We’re growing as a NLP company and say "Hello" to Marina Souto, our new Machine Learning Engineer

We are proud to announce that Pangeanic is expanding! With Business Interactive Japan Takeover and launching a series of projects focused on new market needs. At Pangeanic, we aim to put forward unique alternatives and global solutions for natural language processing.

Our Artificial Intelligence research department is at the heart of this expansion. Currently, this team of professionals is working on several exciting lines of research using Natural Language Processing (NLP). These include projects on neural machine translation (with more than 250 language pairs), information retrieval, named entity recognition, as well as classification, summarization or text generation.

We're also proud to announce that Marina Souto, a Machine Learning Engineer, has joined us at this pivotal time. She will apply her knowledge of advanced AI to aid the development of new AI-based tools. These will help Pangenic and the team continue to learn about natural language processing.

We talked to Marina Souto to learn more about her work and what she will be doing at Pangeanic.

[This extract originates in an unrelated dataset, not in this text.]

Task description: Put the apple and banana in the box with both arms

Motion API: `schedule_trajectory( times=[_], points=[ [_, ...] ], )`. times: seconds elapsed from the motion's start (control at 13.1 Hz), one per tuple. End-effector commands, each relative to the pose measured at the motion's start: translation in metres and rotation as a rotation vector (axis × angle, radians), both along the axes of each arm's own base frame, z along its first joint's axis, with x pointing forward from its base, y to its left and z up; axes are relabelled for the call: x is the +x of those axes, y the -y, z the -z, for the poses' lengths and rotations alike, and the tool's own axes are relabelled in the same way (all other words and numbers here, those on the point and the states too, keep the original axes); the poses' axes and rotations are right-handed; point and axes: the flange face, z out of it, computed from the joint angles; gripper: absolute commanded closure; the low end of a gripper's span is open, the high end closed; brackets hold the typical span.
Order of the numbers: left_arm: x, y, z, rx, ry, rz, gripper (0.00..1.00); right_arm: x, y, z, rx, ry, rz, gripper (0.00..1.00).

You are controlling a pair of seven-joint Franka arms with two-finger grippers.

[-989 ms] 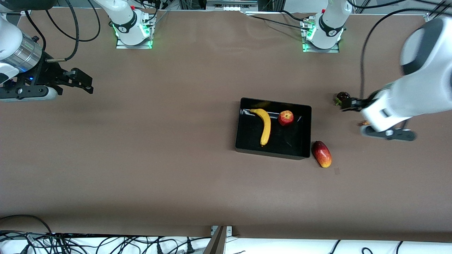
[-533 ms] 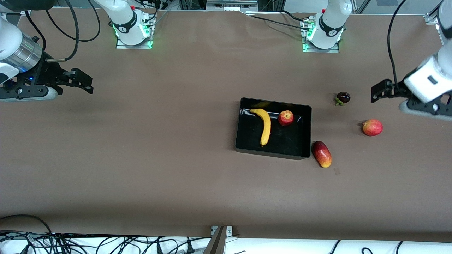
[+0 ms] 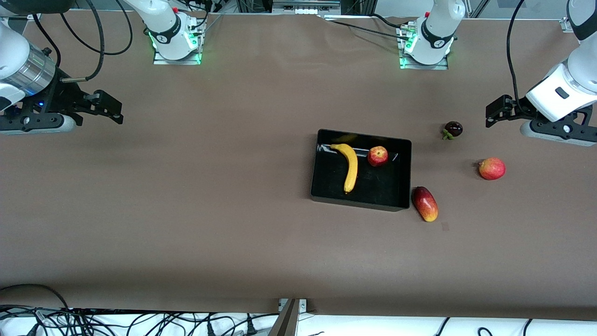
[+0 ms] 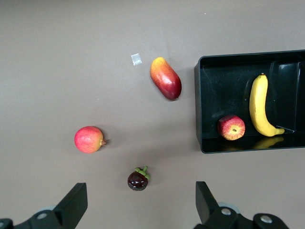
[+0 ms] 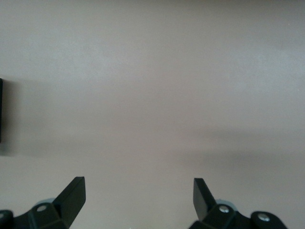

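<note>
Resting in box [image 3: 406, 173]: banana [image 3: 350, 165] w/ apple [image 3: 378, 156] beside – long axis toward camera.
L pincer [image 3: 489, 113]: agape, empty – nearer arm.
R pincer [image 3: 114, 109]: agape, empty, waits.

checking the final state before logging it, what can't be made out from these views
- Right wrist view: the box is cut off by the edge; only a sliver shows.
- Left wrist view: the left gripper shows only its fingertips; the rest is cut off.
- Front view: the right gripper fingertips overlap, so their gap is unclear there.
</note>
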Motion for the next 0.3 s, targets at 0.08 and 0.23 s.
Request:
schedule_trajectory(
  times=[0.08, 0.23],
  points=[
    [-0.0146, -0.0014, -0.0046, -0.018, 0.013, -0.009, 0.0, 0.0011, 0.0008, -0.0046, 0.0, 0.006, 0.001, 0.0],
    [-0.0143, -0.0038, -0.0023, -0.019, 0.008, -0.014, 0.0, 0.001, 0.0009, -0.0045, 0.0, 0.004, 0.001, 0.0]
  ],
)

1. Tell us about your experience with NLP and what you would like to work on at Pangeanic?

Since I learned about NLP during my master's degree, I have built small text generation projects using LSTM networks, topic modeling, and text classification. During my time at Pangeanic, I hope to increase my knowledge of transformer architectures and machine translation.

2. What are your thoughts on data science generally and AI as an aid or substitute for mundane tasks now performed by people?

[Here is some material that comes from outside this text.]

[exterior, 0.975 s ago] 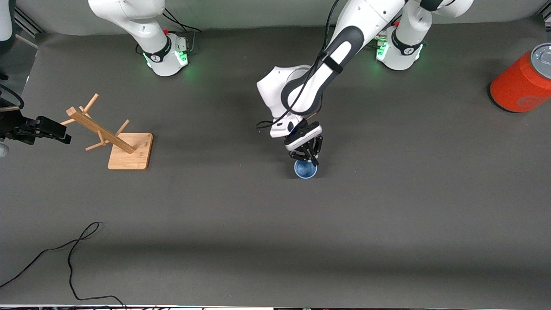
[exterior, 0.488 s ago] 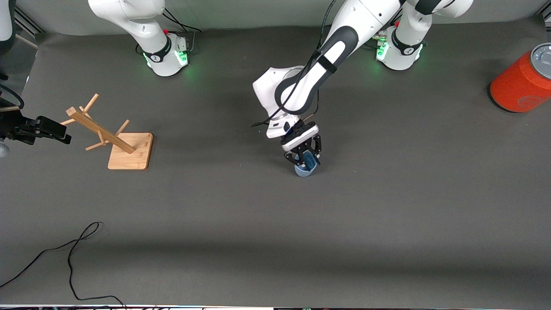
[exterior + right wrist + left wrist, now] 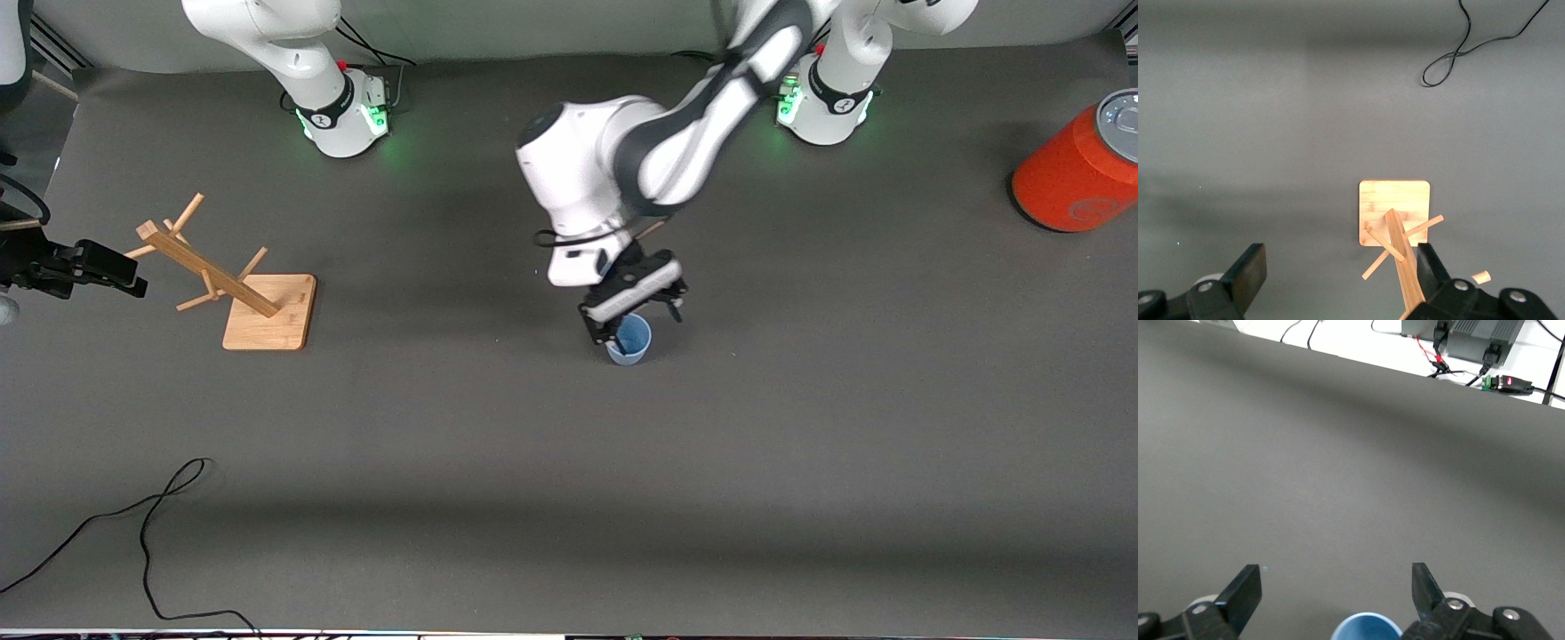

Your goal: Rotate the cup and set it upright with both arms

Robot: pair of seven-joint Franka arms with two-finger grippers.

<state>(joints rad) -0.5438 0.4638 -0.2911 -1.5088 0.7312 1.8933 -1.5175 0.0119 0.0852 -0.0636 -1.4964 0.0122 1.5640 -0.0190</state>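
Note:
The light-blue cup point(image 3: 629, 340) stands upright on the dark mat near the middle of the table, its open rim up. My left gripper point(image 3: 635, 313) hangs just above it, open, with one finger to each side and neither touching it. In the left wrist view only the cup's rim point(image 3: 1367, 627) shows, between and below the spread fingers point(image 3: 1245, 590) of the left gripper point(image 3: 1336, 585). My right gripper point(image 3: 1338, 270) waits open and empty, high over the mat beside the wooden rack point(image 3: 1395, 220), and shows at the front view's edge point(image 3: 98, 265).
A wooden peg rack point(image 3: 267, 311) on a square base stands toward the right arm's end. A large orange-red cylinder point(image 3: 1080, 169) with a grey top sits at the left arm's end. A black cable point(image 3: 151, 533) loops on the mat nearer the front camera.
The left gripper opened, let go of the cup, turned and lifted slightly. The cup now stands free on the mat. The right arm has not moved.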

I think data science is needed everywhere you get data. Artificial intelligence relies on a lot of data, and therefore data science is needed to store, manage and clean all that information. In my view, people are good at finding creative solutions and doing unique jobs, and they should focus on that and let AI do repetitive and mundane tasks.

3. Applied to language, AI has developed exciting new technologies, which do you admire the most?

Machine translation, because it has a broader impact. Although the Internet has made knowledge available to everyone, machine translation allows everyone to understand it without the need to speak English.

Recommended Reading: Learn more about Pangeanic's Language Technology

4. It's tricky to predict what the future may bring, but do you think a world where virtual "alter egos", able to learn from everything we write or say, is possible?

I guess so. Nowadays, I find some apps on my phone that suggest the words and expressions I usually use, in addition to ads that recommend products I have searched. Our online profiles are increasingly complex and, even if they don't replace us, they will know us very well.

About “Bias in machine learning”:

5. What is bias in machine learning and why is it a problem?

In machine learning, bias refers to systematic error. Typically, this type of error is due to the distribution of the data used for the model. For example, if you try to predict an ideal birthday gift with data on children alone, all predictions will be biased towards childrens’ toys. Another perhaps worrying example is, if you try to predict what type of person would be an ideal boss for a company based on previous bosses, your model will probably skew to male candidates if most of the previous bosses were men.

6. What does a biased AI output look like?

A biased output will reflect the data you have used and will give good results for that sample, but will not show a good result for other groups. Today, society has changed its views on some issues. It is important to remember that old data may not reflect new beliefs.

7. Does bias occur in Pangeanic when setting up linguistic models for neural machine translation?

For machine learning translation as a whole, there is a gender bias problem. In different languages, gender affects distinct parts of a sentence, and for some translations, it's challenging to maintain the original gender or connotation neutral.

8. Why does bias occur? So, if the root of all problems is in the data. How exactly does the ML model become biased?

When training a model, you give it a problem and an answer. For example, take the issue of hiring the best candidate, if all the answers share attributes that point to the best candidate being a man or white, it's easy for the model to associate those characteristics with the best answer. This exact problem happened to Amazon’s automated resume screening in 2015, which was proven to be discriminating against women.

9. You’re passionate about using data for good. What's your first-hand experience with bias in data labeling? Is there a solution for the bias issue in machine learning? What can companies do to ensure more fairness in their ML models?

First of all, we need to obtain data that reflects the present situation and belief system and, if that's not possible, it should at least be taken into account as something to be aware of. Secondly, test the model in the population you are aiming it for and look at the potential problems that arise. Lastly, sometimes it is best to let go of metrics (such as accuracy or sensibility) and focus on the real-world consequences and evaluate the ethical dilemmas.

10. Why is it so important to be aware of bias in ML?

Because the predictions of the model will have real-life implications, that can further impose prejudices in society. Sometimes data can give a narrow perspective of reality and mistake correlation for causation. For example, the larger the quantity of firemen/firewomen in a fire, the greater the damage. Although that is true, the firemen do not cause the damage, but the larger the fire, the greater the number of firemen/firewomen who will attend. A shallow understanding of the data and the issue can end up reinforcing obsolete ideas.